At a court hearing in December, a lawyer for the attorney general’s office told a judge in Travis County the scope of the commission’s subpoenas had been whittled down to seek only minimal information “to measure how much money came in for a regulated activity.”

In June, according to court filings, Paxton’s office told Sullivan and Empower Texans in a related case they could satisfy what’s being asked for in the subpoenas by simply affirming that there is no additional information to disclose or that the total amount of funds the groups raised was less than $500.

“Either response would preclude further proceedings under the filed complaint,” the attorney general’s office wrote.
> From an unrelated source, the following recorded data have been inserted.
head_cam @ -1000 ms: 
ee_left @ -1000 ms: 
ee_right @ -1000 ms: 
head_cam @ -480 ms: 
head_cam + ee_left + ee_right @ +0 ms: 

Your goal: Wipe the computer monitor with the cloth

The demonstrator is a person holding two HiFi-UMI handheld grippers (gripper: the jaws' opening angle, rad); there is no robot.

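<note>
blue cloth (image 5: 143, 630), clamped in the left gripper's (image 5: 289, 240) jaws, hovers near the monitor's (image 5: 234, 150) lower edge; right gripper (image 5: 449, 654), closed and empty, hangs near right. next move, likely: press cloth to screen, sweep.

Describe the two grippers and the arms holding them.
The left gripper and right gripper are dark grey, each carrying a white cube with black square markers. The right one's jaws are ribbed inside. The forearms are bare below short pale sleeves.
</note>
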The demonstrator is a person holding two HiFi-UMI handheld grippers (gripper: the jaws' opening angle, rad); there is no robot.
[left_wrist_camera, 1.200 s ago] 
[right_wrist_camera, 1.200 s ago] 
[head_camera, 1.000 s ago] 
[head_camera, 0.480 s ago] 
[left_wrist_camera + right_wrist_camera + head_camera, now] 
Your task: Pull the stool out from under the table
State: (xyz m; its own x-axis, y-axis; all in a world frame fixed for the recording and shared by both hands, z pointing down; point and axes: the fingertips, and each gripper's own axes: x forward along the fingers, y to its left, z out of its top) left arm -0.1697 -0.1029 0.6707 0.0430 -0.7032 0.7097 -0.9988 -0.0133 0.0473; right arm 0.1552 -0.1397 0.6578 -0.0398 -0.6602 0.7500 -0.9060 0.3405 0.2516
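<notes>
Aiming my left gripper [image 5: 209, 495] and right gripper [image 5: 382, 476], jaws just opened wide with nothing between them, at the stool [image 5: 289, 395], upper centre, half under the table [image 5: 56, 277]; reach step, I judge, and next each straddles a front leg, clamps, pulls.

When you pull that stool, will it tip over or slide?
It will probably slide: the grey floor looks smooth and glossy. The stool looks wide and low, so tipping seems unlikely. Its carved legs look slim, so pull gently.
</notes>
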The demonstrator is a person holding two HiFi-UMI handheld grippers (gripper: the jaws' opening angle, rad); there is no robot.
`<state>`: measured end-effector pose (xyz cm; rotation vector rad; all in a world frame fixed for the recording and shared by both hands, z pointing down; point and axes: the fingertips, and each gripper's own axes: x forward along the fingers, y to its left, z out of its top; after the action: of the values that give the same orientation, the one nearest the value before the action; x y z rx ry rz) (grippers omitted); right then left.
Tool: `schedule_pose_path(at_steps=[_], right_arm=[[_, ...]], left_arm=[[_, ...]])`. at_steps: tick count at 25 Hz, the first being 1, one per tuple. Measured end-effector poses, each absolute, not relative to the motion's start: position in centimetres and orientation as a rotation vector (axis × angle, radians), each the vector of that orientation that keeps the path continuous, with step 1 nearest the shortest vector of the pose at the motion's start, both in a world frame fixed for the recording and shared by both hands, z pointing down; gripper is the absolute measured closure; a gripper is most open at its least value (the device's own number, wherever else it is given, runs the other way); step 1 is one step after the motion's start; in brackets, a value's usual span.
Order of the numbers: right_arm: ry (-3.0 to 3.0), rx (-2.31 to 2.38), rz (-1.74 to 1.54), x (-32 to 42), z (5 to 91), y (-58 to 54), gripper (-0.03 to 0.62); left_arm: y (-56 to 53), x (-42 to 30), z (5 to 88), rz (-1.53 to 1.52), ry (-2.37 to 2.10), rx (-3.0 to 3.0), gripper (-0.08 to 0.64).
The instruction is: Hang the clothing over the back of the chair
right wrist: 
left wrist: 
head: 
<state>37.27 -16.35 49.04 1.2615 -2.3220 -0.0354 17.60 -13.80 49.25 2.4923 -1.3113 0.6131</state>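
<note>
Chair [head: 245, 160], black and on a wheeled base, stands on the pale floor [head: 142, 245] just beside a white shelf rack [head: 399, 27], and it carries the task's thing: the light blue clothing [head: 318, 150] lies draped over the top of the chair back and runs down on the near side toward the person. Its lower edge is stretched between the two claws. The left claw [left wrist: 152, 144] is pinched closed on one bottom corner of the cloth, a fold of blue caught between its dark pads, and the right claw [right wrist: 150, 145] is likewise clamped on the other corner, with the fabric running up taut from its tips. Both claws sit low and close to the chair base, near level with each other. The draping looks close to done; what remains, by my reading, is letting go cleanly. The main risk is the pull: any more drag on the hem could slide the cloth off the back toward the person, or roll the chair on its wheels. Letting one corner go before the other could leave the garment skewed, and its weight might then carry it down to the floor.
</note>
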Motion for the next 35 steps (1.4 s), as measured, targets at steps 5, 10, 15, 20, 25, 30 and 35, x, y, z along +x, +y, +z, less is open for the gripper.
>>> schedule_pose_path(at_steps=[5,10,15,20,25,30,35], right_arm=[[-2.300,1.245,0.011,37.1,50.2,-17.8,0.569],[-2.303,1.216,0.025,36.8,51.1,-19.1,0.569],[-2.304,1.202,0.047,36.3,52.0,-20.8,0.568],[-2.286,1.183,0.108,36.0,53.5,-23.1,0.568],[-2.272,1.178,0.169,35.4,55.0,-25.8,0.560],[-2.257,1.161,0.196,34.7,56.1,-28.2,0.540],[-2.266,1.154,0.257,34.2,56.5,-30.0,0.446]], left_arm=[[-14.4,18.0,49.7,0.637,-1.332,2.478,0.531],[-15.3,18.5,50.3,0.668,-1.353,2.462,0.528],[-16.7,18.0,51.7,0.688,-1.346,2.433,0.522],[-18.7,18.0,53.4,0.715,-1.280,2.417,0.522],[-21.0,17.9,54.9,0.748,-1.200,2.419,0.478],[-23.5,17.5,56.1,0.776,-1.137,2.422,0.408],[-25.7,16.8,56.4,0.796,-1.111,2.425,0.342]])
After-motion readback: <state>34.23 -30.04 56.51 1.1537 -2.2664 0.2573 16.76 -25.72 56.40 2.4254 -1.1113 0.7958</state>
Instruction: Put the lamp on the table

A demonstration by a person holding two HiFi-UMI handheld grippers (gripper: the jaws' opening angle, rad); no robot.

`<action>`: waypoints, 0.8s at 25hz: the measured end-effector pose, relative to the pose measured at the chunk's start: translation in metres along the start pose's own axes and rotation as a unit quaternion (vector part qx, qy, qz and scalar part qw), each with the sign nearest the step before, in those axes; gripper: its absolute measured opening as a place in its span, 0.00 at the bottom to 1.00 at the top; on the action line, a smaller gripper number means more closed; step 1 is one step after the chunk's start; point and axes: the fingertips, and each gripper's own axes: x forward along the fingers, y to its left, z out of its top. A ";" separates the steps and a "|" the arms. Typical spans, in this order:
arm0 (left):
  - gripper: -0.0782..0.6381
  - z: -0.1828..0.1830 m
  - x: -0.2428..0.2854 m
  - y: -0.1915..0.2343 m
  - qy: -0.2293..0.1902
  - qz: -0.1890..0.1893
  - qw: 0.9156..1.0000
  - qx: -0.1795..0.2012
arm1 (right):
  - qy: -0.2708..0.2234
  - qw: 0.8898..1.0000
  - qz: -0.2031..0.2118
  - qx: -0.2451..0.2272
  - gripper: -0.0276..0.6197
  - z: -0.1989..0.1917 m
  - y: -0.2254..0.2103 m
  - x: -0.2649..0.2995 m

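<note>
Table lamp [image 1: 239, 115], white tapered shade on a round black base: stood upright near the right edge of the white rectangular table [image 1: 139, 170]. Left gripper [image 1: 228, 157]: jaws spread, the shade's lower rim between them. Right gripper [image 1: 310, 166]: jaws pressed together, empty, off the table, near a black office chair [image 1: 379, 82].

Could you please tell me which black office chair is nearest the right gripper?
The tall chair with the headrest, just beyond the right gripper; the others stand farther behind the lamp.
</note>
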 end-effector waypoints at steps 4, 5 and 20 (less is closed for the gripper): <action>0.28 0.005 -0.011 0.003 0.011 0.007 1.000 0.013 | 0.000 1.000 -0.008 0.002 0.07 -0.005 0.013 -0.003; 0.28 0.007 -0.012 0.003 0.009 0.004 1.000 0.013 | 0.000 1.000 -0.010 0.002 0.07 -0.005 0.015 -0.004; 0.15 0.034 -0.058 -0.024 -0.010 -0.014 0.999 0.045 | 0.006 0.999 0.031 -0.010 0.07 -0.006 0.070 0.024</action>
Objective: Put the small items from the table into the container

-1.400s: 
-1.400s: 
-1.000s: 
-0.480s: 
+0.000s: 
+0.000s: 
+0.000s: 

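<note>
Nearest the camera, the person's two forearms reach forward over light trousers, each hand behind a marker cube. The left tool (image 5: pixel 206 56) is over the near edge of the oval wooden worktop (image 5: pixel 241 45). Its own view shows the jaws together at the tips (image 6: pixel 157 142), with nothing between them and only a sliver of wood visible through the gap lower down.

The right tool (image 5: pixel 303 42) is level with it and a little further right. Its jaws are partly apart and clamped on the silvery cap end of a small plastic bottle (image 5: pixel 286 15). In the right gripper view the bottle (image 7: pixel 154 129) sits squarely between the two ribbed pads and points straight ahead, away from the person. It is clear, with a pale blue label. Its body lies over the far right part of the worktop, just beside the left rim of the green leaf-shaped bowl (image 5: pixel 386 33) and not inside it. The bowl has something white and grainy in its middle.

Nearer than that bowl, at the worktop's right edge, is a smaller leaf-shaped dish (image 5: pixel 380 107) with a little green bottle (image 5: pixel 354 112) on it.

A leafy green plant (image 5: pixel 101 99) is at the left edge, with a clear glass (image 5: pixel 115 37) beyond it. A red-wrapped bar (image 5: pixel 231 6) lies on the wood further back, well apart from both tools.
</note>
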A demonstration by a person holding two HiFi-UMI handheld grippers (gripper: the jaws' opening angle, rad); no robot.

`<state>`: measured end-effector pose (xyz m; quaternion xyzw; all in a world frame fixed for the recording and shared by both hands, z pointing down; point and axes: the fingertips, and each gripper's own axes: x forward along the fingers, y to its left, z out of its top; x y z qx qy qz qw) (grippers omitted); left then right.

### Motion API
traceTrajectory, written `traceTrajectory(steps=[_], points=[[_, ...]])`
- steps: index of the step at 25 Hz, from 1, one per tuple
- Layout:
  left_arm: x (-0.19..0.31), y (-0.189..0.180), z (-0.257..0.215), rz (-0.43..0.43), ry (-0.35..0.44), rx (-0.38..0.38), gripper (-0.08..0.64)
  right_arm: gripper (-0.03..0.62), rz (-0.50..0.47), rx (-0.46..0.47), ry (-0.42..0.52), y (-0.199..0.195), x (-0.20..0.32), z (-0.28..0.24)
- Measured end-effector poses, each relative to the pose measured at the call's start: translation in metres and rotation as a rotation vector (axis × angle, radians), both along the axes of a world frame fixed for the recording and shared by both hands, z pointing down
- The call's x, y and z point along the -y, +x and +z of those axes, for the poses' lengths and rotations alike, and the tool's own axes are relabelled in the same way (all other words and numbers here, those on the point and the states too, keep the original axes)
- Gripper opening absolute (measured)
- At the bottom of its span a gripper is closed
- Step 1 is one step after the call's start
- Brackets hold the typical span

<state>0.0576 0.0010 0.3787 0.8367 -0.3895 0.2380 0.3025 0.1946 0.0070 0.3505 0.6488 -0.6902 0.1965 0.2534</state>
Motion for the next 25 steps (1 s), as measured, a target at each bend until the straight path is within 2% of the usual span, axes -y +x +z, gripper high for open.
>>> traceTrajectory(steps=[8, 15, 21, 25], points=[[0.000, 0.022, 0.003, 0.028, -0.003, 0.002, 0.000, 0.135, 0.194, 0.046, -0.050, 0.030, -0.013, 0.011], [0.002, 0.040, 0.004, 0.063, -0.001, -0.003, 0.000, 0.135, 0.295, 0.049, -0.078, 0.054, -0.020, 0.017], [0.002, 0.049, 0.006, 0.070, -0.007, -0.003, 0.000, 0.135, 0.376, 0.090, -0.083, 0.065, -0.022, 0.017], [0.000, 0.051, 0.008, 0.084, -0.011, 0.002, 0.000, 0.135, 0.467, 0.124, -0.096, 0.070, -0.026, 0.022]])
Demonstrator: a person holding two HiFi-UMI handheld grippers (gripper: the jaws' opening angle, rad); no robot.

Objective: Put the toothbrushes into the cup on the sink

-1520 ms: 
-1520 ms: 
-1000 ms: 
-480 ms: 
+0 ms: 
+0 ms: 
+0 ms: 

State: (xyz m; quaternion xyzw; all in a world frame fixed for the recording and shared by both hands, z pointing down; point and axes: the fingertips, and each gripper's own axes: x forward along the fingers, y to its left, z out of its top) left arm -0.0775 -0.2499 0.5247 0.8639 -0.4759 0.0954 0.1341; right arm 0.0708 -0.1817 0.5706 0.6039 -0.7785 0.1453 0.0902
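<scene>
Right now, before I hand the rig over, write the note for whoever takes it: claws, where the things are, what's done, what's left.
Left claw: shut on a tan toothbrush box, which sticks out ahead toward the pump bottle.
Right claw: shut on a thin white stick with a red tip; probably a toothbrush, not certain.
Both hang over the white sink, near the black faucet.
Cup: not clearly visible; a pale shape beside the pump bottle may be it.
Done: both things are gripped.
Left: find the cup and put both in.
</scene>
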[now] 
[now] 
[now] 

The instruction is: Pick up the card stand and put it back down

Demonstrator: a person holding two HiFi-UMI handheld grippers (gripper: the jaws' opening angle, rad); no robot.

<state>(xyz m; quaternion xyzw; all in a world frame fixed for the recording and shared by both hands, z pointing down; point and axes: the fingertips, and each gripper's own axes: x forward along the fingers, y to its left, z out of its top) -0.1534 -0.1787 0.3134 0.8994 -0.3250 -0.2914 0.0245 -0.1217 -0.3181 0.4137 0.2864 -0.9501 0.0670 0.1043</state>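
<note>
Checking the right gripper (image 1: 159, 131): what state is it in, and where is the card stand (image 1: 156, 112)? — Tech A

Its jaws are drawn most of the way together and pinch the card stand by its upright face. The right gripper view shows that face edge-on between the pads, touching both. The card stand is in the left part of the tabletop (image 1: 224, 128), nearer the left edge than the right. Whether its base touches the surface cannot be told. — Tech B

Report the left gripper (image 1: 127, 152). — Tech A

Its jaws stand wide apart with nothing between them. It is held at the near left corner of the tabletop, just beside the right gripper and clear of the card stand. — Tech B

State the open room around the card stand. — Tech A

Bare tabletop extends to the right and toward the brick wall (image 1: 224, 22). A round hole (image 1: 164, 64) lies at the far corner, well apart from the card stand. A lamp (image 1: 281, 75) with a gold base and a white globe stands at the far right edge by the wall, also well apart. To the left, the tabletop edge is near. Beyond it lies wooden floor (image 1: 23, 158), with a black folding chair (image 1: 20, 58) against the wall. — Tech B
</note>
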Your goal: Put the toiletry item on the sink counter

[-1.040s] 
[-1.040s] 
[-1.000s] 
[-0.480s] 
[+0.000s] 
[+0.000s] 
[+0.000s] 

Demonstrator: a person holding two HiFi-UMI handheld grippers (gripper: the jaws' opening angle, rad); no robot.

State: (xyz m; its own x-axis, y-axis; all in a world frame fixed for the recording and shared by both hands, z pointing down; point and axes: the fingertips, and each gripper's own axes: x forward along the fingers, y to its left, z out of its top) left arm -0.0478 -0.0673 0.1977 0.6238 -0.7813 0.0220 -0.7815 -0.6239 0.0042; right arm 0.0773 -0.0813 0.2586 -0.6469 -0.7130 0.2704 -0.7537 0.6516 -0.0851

The involvement of the attorney general’s office in the subpoena lawsuit involving Sullivan is notable not only because of Paxton’s close ties to Empower Texans.

Despite taking an active role in the ethics commission’s legal sparring with Sullivan previously, the state campaign finance regulator sidelined the attorney general’s office in its legal fights with the conservative activist in a separate case. The commission hired prominent Houston-based law firm Beck Redden for court action stemming from a $10,000 fine issued to Sullivan as part of an investigation that determined he violated state law by failing to register as a lobbyist. Sullivan’s appeal is pending.

The attorney general’s office did not immediately respond to a request for comment.

Anthony Gutierrez, executive director of Common Cause Texas, which works to strengthen ethics laws, said Paxton’s office was right the first time when it argued a year ago that the documents being subpoenaed were needed in order for the TEC to make a final ruling in this case.

“This sudden about-face reeks of impropriety,” he said, “and perhaps the worst part is that we may never get to the bottom of it all because the ethics commission lacks the powers it needs to do its job.”